Activity - Report each line of the entries that contains the word "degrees", copied in full.

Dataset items
==========

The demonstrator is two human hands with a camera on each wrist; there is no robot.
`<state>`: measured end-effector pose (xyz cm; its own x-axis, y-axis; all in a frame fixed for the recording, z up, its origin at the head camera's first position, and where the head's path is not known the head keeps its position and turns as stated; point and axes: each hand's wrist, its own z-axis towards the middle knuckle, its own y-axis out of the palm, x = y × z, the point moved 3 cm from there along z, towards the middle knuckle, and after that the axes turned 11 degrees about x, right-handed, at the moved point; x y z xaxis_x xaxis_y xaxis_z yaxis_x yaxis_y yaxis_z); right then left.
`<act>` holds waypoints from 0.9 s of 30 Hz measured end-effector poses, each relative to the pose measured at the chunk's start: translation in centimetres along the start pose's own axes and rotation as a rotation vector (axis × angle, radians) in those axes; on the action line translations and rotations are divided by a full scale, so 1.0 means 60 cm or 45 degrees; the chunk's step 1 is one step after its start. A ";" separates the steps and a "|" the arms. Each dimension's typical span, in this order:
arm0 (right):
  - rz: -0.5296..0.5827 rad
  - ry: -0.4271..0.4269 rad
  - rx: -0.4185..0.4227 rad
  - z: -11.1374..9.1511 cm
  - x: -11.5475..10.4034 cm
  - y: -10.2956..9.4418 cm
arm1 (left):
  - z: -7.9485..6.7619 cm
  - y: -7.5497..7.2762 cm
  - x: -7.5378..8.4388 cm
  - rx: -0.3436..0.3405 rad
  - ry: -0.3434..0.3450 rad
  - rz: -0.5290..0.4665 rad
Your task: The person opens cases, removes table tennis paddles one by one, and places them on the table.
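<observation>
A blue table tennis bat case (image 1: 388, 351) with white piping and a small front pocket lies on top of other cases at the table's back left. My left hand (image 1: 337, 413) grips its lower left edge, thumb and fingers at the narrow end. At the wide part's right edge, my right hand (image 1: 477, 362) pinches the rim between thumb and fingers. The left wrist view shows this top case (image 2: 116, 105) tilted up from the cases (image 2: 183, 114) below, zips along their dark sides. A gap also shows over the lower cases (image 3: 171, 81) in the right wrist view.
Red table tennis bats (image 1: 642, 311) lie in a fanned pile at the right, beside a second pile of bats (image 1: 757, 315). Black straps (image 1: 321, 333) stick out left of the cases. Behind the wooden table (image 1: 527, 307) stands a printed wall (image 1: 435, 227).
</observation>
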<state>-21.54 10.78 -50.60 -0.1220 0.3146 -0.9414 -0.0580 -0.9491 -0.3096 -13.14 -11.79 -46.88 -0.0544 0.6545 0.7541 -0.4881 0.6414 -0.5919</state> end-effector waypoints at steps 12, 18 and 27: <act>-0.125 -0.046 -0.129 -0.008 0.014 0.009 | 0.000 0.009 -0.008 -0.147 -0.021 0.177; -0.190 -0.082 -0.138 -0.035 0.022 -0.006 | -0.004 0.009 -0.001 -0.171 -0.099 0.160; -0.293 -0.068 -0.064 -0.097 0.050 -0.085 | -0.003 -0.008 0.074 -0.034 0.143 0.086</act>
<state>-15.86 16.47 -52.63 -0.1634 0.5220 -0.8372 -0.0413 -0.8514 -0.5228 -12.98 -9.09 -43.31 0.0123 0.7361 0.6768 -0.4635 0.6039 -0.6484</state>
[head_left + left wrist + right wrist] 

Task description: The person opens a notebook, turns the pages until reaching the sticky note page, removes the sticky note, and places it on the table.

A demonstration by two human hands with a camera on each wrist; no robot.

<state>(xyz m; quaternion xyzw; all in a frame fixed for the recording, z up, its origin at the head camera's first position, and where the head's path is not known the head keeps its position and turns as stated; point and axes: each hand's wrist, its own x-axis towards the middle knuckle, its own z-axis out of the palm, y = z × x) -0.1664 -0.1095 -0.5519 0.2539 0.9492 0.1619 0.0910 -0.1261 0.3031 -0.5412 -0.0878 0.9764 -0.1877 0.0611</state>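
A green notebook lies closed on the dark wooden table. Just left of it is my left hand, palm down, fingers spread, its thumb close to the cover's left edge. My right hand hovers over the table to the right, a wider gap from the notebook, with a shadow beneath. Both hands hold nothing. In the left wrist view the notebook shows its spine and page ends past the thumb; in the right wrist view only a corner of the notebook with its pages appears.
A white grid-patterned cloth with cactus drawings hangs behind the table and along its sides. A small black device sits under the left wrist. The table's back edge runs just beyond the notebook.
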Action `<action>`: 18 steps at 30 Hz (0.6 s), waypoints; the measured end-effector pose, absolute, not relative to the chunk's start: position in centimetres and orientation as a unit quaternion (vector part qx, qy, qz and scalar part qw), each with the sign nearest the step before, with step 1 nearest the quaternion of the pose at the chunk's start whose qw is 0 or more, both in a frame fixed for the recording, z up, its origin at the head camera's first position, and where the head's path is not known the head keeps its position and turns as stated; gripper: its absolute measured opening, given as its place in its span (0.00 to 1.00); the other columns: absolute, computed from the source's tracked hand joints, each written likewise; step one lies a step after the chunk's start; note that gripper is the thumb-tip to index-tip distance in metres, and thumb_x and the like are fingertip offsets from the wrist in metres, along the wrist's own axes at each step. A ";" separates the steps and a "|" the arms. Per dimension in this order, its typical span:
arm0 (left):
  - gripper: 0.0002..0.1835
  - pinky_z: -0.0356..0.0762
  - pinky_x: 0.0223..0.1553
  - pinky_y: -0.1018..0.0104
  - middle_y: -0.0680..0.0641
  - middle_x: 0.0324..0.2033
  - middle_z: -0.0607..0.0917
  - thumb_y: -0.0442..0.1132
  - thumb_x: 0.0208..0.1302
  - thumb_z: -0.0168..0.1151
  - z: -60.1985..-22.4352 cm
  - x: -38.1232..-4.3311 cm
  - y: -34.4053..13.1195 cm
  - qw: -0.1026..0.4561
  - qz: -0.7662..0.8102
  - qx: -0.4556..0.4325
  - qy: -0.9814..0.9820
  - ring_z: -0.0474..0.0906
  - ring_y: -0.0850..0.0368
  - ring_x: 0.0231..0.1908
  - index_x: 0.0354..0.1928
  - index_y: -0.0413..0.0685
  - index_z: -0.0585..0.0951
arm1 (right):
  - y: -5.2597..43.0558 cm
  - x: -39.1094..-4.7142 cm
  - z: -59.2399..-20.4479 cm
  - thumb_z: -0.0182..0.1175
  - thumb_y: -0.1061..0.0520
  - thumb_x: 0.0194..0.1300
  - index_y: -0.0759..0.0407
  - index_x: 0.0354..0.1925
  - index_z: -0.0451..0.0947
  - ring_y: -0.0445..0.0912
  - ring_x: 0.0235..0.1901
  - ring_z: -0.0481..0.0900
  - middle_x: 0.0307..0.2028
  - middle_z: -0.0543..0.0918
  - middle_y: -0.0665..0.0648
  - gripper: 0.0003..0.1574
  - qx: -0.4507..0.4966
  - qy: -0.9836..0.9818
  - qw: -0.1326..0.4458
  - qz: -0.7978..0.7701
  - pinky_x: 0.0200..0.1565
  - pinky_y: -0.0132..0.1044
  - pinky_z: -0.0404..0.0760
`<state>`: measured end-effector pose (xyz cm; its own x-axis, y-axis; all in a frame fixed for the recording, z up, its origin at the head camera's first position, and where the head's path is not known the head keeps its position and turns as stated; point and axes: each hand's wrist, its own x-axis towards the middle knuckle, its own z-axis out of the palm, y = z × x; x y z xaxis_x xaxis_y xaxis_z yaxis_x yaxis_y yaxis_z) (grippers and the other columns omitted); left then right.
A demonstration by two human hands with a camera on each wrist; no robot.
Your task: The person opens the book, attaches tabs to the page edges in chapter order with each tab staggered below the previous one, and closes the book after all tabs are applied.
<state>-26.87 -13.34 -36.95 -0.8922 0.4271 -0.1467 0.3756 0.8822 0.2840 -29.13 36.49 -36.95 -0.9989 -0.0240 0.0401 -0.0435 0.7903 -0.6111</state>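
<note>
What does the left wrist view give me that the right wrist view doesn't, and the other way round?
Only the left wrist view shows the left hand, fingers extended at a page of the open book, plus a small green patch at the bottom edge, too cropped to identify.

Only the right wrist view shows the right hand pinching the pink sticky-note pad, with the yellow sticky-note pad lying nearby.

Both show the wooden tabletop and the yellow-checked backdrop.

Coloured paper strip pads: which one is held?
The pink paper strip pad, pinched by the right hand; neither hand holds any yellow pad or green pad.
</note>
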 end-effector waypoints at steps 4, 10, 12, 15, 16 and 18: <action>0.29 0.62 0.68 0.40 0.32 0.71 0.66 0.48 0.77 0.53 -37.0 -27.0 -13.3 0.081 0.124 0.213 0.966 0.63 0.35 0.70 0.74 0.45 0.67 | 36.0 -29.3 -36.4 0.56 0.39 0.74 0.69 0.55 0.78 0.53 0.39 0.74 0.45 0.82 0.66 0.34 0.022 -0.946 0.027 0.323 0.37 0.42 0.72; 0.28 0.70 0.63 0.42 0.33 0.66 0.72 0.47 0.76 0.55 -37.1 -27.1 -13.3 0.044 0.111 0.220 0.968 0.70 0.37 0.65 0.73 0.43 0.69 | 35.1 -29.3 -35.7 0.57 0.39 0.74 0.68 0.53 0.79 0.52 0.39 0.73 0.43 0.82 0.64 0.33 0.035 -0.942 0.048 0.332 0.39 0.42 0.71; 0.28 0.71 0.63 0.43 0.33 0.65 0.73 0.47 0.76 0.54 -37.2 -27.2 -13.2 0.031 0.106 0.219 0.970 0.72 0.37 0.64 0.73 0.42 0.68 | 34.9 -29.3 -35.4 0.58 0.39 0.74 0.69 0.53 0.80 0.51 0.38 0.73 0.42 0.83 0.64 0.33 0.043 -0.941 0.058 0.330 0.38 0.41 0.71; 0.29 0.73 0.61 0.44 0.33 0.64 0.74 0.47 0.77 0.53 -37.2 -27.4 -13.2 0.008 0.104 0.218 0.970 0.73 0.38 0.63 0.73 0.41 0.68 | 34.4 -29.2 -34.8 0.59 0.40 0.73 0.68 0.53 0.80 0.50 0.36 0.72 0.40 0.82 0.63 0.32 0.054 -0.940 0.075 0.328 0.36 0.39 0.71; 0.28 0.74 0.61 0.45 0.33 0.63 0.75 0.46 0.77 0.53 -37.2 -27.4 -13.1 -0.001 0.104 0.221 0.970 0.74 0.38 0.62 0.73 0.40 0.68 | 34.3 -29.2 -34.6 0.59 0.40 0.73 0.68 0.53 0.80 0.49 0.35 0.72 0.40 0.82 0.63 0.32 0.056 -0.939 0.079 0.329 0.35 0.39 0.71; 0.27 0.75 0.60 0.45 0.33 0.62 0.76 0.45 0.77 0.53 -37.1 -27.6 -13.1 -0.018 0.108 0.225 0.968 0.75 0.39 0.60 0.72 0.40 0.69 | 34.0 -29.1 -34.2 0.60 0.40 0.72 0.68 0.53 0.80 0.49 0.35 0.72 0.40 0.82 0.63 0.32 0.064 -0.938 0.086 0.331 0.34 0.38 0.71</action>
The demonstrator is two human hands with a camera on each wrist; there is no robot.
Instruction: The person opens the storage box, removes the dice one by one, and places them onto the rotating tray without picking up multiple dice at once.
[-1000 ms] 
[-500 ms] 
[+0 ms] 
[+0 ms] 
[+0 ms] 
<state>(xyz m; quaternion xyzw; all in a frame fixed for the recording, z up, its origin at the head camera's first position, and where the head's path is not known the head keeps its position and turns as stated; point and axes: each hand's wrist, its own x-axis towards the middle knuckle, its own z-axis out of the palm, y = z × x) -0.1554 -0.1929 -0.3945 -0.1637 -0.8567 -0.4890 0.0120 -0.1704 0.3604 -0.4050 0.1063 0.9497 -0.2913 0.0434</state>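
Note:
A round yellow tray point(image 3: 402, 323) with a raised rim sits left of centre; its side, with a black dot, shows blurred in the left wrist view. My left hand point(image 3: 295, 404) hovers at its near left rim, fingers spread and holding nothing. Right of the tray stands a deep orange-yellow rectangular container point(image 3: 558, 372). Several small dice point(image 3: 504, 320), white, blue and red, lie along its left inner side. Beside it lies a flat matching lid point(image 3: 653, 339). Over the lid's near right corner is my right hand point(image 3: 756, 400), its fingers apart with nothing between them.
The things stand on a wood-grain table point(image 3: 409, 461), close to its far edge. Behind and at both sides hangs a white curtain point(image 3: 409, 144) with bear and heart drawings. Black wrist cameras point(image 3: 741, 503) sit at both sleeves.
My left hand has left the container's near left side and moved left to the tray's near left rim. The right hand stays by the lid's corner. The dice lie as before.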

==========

Exercise result -
`<state>`: measured end-effector pose (xyz cm; its own x-axis, y-axis; all in a frame fixed for the recording, z up, its origin at the head camera's first position, and where the head's path is not known the head keeps its position and turns as stated; point and axes: each hand's wrist, its own z-axis towards the middle knuckle, its own y-axis out of the palm, x = y × z, the point moved 3 cm from there along z, towards the middle knuckle, and after that the axes turned 11 degrees about x, right-handed, at the moved point; x y z xaxis_x xaxis_y xaxis_z yaxis_x yaxis_y yaxis_z); right then left.
`<act>` holds waypoints from 0.9 s of 30 Hz measured end-effector poses, each relative to the pose measured at the chunk's start: translation in centimetres along the start pose's own axes and rotation as a rotation vector (axis × angle, radians) in those axes; on the action line translations and rotations are divided by a full scale, so 1.0 means 60 cm or 45 degrees; the chunk's step 1 is one step after its start. A ";" separates the steps and a "|" the arms. Each dimension's typical span, in this order:

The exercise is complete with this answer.